● **Task details**
Whenever a line in this data holds the word "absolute", report that line in full.

● **Given information**
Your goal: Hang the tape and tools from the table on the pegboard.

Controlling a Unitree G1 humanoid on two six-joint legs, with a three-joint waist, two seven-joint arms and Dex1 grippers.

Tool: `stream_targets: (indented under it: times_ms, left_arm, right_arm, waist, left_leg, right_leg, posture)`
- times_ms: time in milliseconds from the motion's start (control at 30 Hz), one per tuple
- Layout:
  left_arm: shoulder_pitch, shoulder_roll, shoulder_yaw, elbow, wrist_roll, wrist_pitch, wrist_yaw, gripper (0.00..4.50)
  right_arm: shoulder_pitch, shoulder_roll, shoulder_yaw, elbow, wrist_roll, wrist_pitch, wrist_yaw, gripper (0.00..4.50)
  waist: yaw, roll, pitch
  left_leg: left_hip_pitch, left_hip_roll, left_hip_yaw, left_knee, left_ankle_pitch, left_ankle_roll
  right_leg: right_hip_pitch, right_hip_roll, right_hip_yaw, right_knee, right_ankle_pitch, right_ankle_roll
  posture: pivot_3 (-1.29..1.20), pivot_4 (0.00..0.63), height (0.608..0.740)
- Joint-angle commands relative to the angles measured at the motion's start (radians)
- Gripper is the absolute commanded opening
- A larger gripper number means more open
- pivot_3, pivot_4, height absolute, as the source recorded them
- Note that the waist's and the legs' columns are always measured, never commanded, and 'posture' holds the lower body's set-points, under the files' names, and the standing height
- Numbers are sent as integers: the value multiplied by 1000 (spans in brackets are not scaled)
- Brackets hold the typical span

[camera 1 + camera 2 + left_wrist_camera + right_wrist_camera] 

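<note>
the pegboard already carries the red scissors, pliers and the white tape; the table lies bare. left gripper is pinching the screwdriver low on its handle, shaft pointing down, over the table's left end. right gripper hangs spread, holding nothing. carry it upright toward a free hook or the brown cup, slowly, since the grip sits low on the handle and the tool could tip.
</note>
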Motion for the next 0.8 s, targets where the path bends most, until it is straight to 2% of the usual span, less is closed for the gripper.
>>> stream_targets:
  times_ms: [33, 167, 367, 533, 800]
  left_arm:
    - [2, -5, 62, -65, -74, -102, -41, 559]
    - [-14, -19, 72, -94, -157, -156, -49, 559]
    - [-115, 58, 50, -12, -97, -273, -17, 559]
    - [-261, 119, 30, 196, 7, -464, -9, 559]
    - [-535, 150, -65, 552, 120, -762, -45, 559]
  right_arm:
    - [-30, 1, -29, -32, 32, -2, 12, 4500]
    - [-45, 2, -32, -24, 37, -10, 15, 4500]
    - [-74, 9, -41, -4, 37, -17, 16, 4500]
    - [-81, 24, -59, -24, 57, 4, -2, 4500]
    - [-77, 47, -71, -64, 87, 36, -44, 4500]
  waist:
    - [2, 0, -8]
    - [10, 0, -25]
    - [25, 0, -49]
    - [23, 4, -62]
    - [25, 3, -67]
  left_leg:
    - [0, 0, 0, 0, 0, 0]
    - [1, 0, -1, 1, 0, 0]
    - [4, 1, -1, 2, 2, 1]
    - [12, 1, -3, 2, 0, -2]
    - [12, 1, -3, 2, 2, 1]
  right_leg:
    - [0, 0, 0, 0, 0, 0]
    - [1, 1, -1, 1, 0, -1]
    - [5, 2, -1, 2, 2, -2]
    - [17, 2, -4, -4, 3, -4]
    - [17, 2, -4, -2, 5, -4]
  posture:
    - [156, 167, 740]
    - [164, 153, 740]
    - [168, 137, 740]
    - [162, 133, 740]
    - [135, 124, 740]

● **Expected output**
- Gripper is the absolute commanded opening
- pivot_3, pivot_4, height absolute, as the source recorded them

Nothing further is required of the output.